Matahari berjalan begitu cepat, sejenak saja sudah hampir tepat di atas kepalaku. Panasnya tak terasa begitu menyengat, karena semilir angin yang lewat menyejukkan sekeliling dan membawa beberapa daun maple itu ikut melayang bersamanya. Ellena, ada satu yang sempat lupa kau bawa pergi kala itu, secarik kertas bertuliskan puisi yang kutemukan tergeletak di lantai bawah meja sebelum akhirnya aku sadari itu milikmu. Aku tau semenjak dahulu kau memang senang sekali merangkai sajak-sajak indah, tapi kau enggan menunjukannya padaku. Bahkan, seisi rumah tak pernah menyadarinya, termasuk ayah dan ibumu. Meskipun banyak sekali rangkai kata yang kau persembahkan untuknya. Kau tau Ellena, aku selalu menyanjung setiap aksara yang kau buat itu. Yang diam-diam aku baca tanpa sepengetahuamu. Sajak tentang waktu adalah satu dari sekian karyamu yang paling aku senangi. Namun, sedari dulu aku begitu kelu untuk mengutara lewat sajak. Dulu, pikirku sajak hanya kata-kata yang tinggal kata tanpa arti apa-apa. Sebelum akhirnya aku membaca seluruh sajakmu yang bukan sekedar kau tulis, tapi ia hidup bersamamu. Menjadi kehidupan.

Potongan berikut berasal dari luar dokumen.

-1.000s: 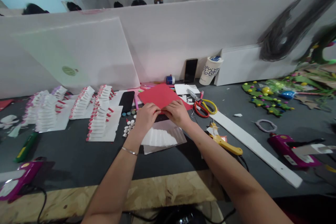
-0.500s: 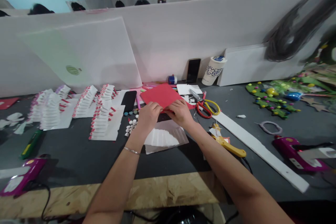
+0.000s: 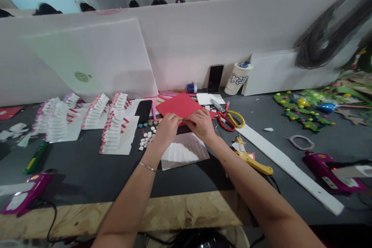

Mentari terus saja bergeser, merendah tanpa kesombongan. Sama halnya denganmu, Ellena. Hiruk-pikuk kehidupan masih terasa seiring orang-orang turut mengasing pulang ke rumahnya masing-masing. Di tepian sungai ini tertinggal beberapa orang saja. Di sudut utara, nampak seseorang tengah memasang umpan pada mata kail pancing dan melemparkannya pada arus sungai. Sementara, di bawah pohon maple yang tengah berguguran, ada seorang perempuan cantik dengan busana khas Jepang tengah berpose menjadi model foto. Sementara aku, masih terduduk diam menikmati akhir pekan yang sebentar lagi akan berganti senin. Pekan yang akan datang pasti tengah kau nantikan, benarkan Ellena. Apa yang ingin kau lakukan hari esok, bekerja atau membuat sajak di taman rumah. Suaramu tak terdengarkan jelas, dihamburkan oleh suasana hari yang hampir habis. Mentari yang menggeliat hendak beranjak menenggelamkan diri ke bumi menjadikannya langit jingga kemerah-merahan dengan siluet yang memanjakan matamu. Senja seakan melambaikan sampai jumpa pada pertemuan hari ini, akankah kau juga akan kembali Ellena, bersama fajar esok hari? Barangkali kau masih ingat aku, jika tidak pun, aku yang masih mengingatmu. Sampai jumpa pada perjumpaan mimpi Ellena. Agaknya malam akan turut menghangatkan penatmu selepas apa yang telah kau lalui hari ini. Dan aku, akan menyampaikan sampai jumpa pada setiap perjumpaan hari dengan esok lagi.